Я почувствовала внутренний дискомфорт от впечатления, произведённого на меня его женой и пыталась угадать, что могло быть причиной её внутренней драмы. Между ними был несопоставимо резкий контраст, редко наблюдаемый в супружеских парах: пан Мечислав выглядел ухоженным и самодовольным, а она – словно заложница-служанка, добровольно заточённая в неволе. "Наверное, он деспот", – подумала я, стараясь поймать, его постоянно ускользающий взгляд.
Есть люди, чей взгляд ищет точку опоры на предметах неодушевлённых и никогда не устремлён прямо на вас, эти люди боятся, что в их глазах вы прочтёте нечто большее, чем они бы хотели поведать о себе.
Пан Мечислав задавал мне вопросы осторожно, словно прощупывая грунт, на котором я стою. Его интересовало откуда я, и каковы мои цели. Я рассказала ему о своём крае, немного о себе и о своей профессии.
Я посчитала, что я достаточно отвечала на его вопросы и заработала право – на свой собственный, который интересовал меня не из праздного любопытства – что-то не давало мне покоя в этой истории с погибшей так внезапно русской женщиной, которая была партнёром пана Мечислава.

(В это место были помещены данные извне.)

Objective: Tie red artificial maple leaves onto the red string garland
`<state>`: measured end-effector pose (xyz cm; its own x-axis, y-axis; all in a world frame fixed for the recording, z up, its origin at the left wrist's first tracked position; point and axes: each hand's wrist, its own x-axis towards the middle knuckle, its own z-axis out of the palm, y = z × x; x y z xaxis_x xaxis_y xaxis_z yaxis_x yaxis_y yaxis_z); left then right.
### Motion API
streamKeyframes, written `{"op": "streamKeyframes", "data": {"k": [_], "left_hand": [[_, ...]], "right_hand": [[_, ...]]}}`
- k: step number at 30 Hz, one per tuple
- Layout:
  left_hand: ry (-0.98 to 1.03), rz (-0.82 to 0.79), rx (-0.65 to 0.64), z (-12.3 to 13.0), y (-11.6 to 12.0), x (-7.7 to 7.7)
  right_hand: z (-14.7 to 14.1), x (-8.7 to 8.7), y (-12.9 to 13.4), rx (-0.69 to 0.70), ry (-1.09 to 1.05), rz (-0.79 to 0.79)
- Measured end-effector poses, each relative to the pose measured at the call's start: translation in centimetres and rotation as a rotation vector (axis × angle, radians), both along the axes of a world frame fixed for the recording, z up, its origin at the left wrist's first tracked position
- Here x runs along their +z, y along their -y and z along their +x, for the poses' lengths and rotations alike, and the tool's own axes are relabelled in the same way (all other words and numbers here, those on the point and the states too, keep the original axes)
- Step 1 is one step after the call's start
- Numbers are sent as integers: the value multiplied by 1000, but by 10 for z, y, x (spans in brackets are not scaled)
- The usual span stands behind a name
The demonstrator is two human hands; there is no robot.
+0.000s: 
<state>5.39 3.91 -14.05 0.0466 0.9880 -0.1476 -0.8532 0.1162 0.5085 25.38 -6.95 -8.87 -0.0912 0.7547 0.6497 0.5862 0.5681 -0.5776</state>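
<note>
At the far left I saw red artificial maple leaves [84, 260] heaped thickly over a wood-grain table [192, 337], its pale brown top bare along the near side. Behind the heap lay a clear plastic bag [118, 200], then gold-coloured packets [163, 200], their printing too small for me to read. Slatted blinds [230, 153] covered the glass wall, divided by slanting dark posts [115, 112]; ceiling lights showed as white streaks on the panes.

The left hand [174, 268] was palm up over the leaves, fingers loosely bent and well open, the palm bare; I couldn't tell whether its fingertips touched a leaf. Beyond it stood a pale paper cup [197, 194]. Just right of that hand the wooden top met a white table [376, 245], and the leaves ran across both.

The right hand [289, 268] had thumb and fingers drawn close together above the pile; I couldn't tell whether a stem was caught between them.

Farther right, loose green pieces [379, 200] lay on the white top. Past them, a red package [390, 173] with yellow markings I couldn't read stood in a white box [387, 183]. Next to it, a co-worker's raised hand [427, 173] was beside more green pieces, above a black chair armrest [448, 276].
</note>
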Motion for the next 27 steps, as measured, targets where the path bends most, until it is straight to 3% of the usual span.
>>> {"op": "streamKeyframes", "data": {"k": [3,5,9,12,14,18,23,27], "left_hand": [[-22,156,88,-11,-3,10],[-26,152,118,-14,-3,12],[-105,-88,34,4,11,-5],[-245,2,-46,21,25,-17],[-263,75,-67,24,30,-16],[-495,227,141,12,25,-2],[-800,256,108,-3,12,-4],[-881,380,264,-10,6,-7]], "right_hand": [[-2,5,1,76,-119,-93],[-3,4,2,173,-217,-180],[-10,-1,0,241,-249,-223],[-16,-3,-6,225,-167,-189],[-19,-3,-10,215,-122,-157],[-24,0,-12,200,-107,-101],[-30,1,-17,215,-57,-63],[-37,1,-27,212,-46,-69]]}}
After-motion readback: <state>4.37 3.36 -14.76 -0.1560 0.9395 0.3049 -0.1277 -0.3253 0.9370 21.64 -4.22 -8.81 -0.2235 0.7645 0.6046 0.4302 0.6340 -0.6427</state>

– Пан Мечислав, а при каких обстоятельствах погибла ваша партнёрша? – спросила я, снова безрезультатно пытаясь перехватить его взгляд.
– А... Инга… Это был несчастный случай: она и её любовник отравились алкоголем.., – его голос дрогнул, а взгляд вперился в клочок неба за окном, словно в безмолвной скорби по безвременно ушедшей.

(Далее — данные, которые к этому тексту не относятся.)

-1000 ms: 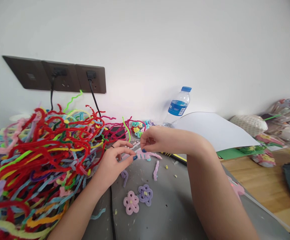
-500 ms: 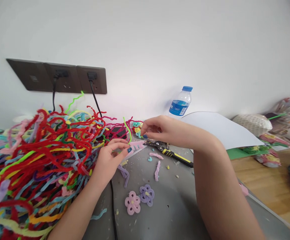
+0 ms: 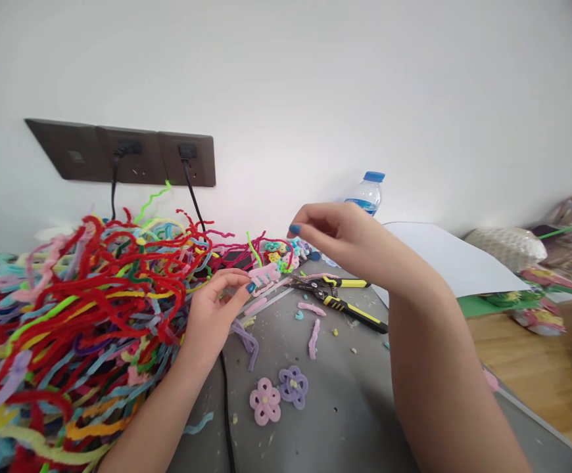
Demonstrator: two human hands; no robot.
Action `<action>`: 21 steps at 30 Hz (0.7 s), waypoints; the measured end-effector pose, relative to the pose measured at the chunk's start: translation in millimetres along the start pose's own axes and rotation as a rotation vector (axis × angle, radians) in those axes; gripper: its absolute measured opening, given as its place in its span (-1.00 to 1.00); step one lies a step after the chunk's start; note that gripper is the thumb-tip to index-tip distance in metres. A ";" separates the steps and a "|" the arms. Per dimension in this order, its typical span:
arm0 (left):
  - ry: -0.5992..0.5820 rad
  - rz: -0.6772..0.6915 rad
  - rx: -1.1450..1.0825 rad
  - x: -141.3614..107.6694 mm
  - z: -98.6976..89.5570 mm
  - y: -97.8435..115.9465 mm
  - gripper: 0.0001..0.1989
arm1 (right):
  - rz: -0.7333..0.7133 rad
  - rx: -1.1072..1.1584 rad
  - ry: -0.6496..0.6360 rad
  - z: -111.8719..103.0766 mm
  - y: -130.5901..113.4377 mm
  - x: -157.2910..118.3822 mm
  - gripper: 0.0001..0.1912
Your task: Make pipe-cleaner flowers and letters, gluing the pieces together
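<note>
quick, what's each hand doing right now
Left hand: closed, pinching a folded pink pipe cleaner piece.
Right hand: raised above the pliers, fingers curled; whether it holds anything cannot be told.

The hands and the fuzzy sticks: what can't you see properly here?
- Water bottle, head view: the right hand covers all but its cap and shoulder.
- Pink piece in the left hand: too small and fuzzy to tell its shape.
- Right hand: whether its fingers hold anything cannot be told.
- Pipe cleaner pile: cut off by the left edge.
- Black cable: its end runs out of the bottom edge.
</note>
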State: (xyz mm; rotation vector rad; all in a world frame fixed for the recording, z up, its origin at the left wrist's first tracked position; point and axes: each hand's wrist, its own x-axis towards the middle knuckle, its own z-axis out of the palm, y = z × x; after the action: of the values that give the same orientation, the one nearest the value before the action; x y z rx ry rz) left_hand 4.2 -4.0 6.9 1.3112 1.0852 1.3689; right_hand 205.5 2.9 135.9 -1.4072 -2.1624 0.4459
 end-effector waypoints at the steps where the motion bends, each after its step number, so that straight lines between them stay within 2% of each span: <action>1: 0.009 0.005 -0.018 0.0 0.3 0.0 -0.92 | 0.006 0.007 0.064 -0.6 -0.6 -0.3 -0.75; 4: 0.034 0.020 -0.066 0.0 1.2 -0.6 -0.90 | 0.007 0.042 0.225 -1.4 -0.6 -1.0 -0.75; 6: 0.049 0.029 -0.091 0.0 1.3 -1.1 -0.89 | -0.008 0.070 0.276 -1.0 0.0 -1.1 -0.77; 13: 0.121 -0.001 -0.182 1.3 0.1 -2.9 -0.83 | 0.022 0.082 0.283 -2.6 0.6 -2.0 -0.82; 15: 0.129 0.005 -0.198 1.9 -0.4 -3.8 -0.84 | 0.031 0.074 0.177 -3.4 1.8 -2.6 -0.79; 19: 0.147 0.005 -0.221 2.5 -1.7 -5.2 -0.84 | 0.041 0.009 -0.197 1.4 4.5 -1.9 -0.77; 21: 0.151 -0.001 -0.229 2.5 -2.2 -5.3 -0.83 | 0.007 -0.005 -0.303 6.8 4.8 -0.4 -0.77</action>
State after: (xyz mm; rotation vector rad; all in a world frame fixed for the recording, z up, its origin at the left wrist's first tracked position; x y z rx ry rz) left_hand 2.2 -0.6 2.0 1.0555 0.9943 1.5617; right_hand 205.3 4.5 127.8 -1.4260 -2.3956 0.6961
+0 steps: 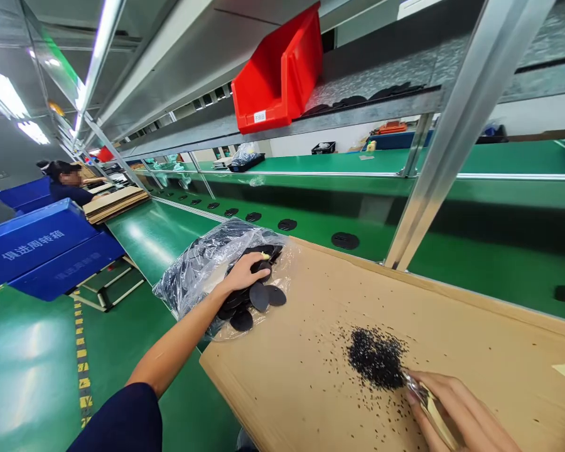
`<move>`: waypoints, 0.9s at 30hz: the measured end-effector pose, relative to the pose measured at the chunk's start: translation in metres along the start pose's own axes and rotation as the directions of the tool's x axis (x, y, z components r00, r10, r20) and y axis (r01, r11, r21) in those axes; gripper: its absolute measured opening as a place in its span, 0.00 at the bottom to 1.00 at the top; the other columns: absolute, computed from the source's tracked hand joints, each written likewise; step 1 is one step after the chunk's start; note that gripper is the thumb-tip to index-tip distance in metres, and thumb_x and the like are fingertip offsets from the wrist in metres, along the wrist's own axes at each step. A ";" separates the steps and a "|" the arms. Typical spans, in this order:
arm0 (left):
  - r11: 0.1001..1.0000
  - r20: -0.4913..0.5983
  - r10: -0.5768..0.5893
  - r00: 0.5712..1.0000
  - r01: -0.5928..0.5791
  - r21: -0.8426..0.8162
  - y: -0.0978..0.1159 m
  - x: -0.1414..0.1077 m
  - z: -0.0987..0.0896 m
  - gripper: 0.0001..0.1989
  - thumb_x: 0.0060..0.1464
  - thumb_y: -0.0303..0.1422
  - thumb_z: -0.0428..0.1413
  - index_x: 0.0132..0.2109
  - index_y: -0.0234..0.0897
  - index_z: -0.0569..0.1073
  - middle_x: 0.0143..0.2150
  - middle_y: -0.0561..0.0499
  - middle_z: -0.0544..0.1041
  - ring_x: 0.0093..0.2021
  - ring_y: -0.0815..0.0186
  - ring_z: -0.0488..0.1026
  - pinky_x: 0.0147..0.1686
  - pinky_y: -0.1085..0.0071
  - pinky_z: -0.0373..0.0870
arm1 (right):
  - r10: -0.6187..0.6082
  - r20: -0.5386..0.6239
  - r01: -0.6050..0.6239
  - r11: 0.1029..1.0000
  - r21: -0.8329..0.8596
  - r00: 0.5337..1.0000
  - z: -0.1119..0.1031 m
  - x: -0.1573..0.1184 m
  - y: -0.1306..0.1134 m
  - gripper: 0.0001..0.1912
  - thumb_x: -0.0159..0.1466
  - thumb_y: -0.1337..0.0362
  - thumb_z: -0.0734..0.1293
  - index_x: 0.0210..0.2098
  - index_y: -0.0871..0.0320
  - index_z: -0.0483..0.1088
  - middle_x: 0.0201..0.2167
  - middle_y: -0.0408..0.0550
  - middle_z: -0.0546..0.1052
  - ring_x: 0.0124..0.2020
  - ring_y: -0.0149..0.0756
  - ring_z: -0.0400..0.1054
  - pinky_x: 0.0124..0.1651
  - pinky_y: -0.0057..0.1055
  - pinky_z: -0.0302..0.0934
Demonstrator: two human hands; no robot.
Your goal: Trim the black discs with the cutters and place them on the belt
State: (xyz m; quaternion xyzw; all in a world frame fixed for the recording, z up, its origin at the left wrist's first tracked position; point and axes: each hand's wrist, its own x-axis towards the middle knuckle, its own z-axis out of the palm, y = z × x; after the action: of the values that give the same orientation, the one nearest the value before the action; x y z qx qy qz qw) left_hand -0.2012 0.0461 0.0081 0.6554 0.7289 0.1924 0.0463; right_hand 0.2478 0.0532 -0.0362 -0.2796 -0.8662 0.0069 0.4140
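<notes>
Blue crate (32, 242) lettered 俱进周转箱 (left of left hand (240, 273))

Flat, round black discs (260, 297) lie heaped at the mouth of a crinkled clear plastic bag (198, 282), some overlapping and some spilling onto a cardboard sheet (301, 383); the left hand (241, 273) rests on top of them. Farther right on the sheet sits a dense mound of tiny black granules (375, 358), with strays scattered widely around it. The right hand (464, 411) grips metal tweezers (417, 389), their tips touching the mound's edge.
</notes>
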 end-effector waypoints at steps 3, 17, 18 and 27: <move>0.998 -0.006 0.032 0.999 -0.032 0.048 0.023 -0.006 0.015 0.19 0.60 0.38 0.58 0.58 0.41 0.74 0.62 0.44 0.72 0.64 0.52 0.67 0.66 0.53 0.62 | 0.014 0.006 -0.014 1.000 0.018 1.000 -0.003 0.002 -0.005 0.12 0.71 0.59 0.61 0.50 0.55 0.71 0.40 0.50 0.79 0.37 0.41 0.76 0.40 0.37 0.66; 0.965 0.044 0.161 0.986 -0.166 0.202 0.063 -0.053 0.014 0.27 0.63 0.45 0.53 0.65 0.41 0.65 0.73 0.39 0.56 0.73 0.43 0.51 0.67 0.37 0.51 | 0.142 0.039 -0.144 0.989 0.033 0.989 -0.009 0.003 -0.018 0.10 0.69 0.61 0.62 0.47 0.55 0.71 0.39 0.52 0.79 0.38 0.41 0.76 0.39 0.36 0.69; 0.947 0.065 0.219 0.974 -0.228 0.225 0.056 -0.070 0.013 0.29 0.63 0.46 0.53 0.67 0.42 0.64 0.73 0.39 0.56 0.73 0.43 0.49 0.67 0.38 0.50 | 0.151 0.048 -0.153 0.988 0.035 0.987 -0.009 0.003 -0.019 0.10 0.69 0.62 0.62 0.46 0.55 0.72 0.39 0.52 0.79 0.38 0.42 0.75 0.39 0.37 0.69; 0.905 0.152 0.228 0.962 -0.267 0.332 0.037 -0.083 0.022 0.24 0.67 0.41 0.47 0.65 0.38 0.66 0.73 0.38 0.57 0.74 0.45 0.50 0.69 0.39 0.46 | 0.256 0.096 -0.265 0.959 0.096 0.962 -0.012 0.008 -0.029 0.09 0.69 0.62 0.64 0.45 0.57 0.72 0.40 0.54 0.78 0.41 0.44 0.74 0.42 0.40 0.68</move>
State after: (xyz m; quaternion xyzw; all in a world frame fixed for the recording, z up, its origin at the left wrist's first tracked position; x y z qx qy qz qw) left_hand -0.1480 -0.0277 -0.0153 0.7500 0.6585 0.0280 -0.0559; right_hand 0.2384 0.0300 -0.0159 -0.3680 -0.8365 0.1198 0.3879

Его жена вдруг так неожиданно и бесшумно выросла передо мной с подносом в руках, что я раскрыла рот от удивления, мне показалось, что она материализовалась и, поставив поднос на стол, тотчас же растворится в пространстве, исчезнув так же, как появилась. Я уставилась на неё, чтобы не пропустить этот интересный момент, но она юркнула в дверь, беззвучно прикрыв её за собой.
На мельхиоровом подносе дымились две чашки с чёрным кофе, и стояла тарелка с какими-то тортинками.
Пан Мечислав, казалось не заметил внезапное появление и исчезновение своей супруги, вдавленный в винтовое кресло, но, повернувшись, нисколько не удивился появлению подноса и только переставил стоящие на нём предметы на стол.
– Где похоронили Ингу, в Польше или в России? – спросила я, совсем не надеясь что-либо ещё вытянуть из него.
– Она была одинока, некому было сообщить о её смерти, поэтому она похоронена здесь, в Польше, – глухо произнёс он.
Я пыталась хотя бы ненароком поймать его взгляд и прочесть в его глазах, что же он чувствует в этот момент, но – тщетно.
Считая свой визит затянувшимся, я взвешивала – удобно ли попрощаться прямо сейчас, – мне вдруг захотелось уйти, – но он неожиданно заговорил о хозяевах, снимаемой мною квартиры.
Пан Мечислав и Кристина были родом из одного и того же местечка – Плоцк, – да и жили они по соседству достаточно долго. Жизнь Кристины, начиная с бурной молодости, была известна пану Мечиславу в мельчайших интимных подробностях; её основной профессией долгое время была проституция. Анджей – личность дерзкая и опасная. В Варшаве о нём никто ничего не знает. Какой именно багаж криминального прошлого носил этот человек было тайной.
Пан Мечислав так горячо и убедительно просил меня быть осторожной с этими бесчестными людьми, что меня на какой-то момент обуял страх. Более того, он называл их коварными обманщиками и злодеями, давал наставления, просил во всём рассчитывать на его помощь и предложил покровительство и партнёрство – присоединиться к его бизнесу, внеся определённый капитал. Советовал, что если я хочу жить в этой стране, то разумно будет выйти замуж за поляка, приобретая, таким образом, вид на жительство.
Насчёт партнёрства, я обещала подумать, а вот рассказ пана Мечислова был только подтверждением моих догадок, относительно прошлого людей, с которыми свела меня злая судьбина.
Я вышла от пана Мечислава в окончательно удручённом состоянии, на какое-то время забыв о погибшей Инге, мне нужно было подумать о себе, поскольку, я остро чувствовала, что тучи надо мной сгущаются.